そう。ルナティスアが旅に出ている理由。それは、偽物の『勇者の英雄譚』を世の中に浸透させ、ダリュスが広めたものと間違って伝わっている部分を、事細かに訂正させるためなのである。サラが狙いをつけた『最初の街』で『吟遊詩人』を使って魔力を振りまく作戦に出たのは、実はこういう目的があったためでもある。

そういうわけで、正直コルンたちは、いい加減平和になった『アスティナ大陸』全土に、『ドナウブ』の存在を知らせたいとは思っているのだが、これだけ恐ろしい嘘をつき続けている以上、とてもではないが、公表できないでいるのだ。

しかし、諸悪の根源であるダリュスとソナウは、全くお構いなしである。

「まあまあ。大丈夫だって。この『本当の昔話』が広まったとしても、絶対誰も信じてくれないから」

ソナウの能天気な言葉に、ダリュスも頷く。

「そうそう。まあ、どのみち苦労するのは主ら子孫だけじゃしの。わしは、裏から世界は操れるし、好き勝手に世の中を平和にするために『支配』しておるし、なによりソナウと一緒にいられるからの。わしは幸せじゃ。よって問題ない」

そのあまりにも無責任で、いい加減なダリュスの言葉に。コルンが、小さく肩を震わせた。

その様子を見て、慌ててウェブとソナウが耳を塞ぐ。その様子をダリュスは、笑って見ていた。

そして。

「いい加減に、しろおおおおおおおおお!!!!!」

抜けるような青空の元、コルンの絶叫が虚しく響き渡っていった。

これにて「風砂の王国」完結です。長い間お付き合いいただきありがとうございました。

随分おかしなところが残っている気がしますが、もう気にしないことにしておきます。

元々は、この終章の最初の部分の「おとぎ話」が最初に出来上がり、そこから肉付けしていったお話になります。

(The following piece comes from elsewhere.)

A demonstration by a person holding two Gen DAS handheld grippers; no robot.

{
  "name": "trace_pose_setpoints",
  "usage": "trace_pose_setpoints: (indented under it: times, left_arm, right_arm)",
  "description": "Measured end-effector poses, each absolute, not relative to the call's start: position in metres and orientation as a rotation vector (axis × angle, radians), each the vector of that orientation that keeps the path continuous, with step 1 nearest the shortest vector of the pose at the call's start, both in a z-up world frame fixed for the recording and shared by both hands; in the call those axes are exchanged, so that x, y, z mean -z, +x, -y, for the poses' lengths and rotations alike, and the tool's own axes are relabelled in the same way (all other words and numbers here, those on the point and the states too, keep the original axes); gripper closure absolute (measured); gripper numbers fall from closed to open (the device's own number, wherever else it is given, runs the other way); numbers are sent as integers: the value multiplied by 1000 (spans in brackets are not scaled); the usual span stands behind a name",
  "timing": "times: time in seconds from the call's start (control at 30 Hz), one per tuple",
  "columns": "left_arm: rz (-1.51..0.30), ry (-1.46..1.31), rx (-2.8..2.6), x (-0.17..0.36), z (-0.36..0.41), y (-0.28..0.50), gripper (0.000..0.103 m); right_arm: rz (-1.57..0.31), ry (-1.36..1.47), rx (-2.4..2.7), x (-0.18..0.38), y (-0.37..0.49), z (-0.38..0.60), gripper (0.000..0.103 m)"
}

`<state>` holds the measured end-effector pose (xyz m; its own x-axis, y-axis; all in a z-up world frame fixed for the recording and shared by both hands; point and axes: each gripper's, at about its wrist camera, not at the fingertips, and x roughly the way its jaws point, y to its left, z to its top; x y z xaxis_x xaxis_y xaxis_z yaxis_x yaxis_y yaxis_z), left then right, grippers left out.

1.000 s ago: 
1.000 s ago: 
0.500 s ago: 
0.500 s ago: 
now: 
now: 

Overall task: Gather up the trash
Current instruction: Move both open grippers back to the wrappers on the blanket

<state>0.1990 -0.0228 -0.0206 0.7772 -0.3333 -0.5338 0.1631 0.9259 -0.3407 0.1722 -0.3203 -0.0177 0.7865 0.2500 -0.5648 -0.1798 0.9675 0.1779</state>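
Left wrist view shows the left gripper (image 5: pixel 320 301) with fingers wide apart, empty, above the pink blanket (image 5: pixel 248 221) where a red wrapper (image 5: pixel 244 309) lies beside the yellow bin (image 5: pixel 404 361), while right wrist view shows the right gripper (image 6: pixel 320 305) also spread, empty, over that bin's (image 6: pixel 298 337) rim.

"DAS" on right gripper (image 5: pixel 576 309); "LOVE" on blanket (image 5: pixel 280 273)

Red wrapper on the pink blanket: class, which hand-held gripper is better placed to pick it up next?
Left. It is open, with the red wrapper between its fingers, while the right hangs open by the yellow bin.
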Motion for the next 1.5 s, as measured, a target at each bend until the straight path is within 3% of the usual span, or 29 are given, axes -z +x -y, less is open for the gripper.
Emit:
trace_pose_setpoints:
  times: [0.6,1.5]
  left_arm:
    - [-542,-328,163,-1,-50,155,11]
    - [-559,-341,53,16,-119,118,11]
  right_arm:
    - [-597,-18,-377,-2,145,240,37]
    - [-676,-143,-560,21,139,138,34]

よくこんなすっとんきょうなお話から、こんな大長編まで発展したもんですよね……バカかな自分。


実はこれ、「ルナティスア」側からみたスピンオフも考えております。多分すごくしょうもないタイトルで、しかもひどい内容で。また機会があればお目にかかれればと思います。

ひとまずこれにて終幕。ありがとうございました。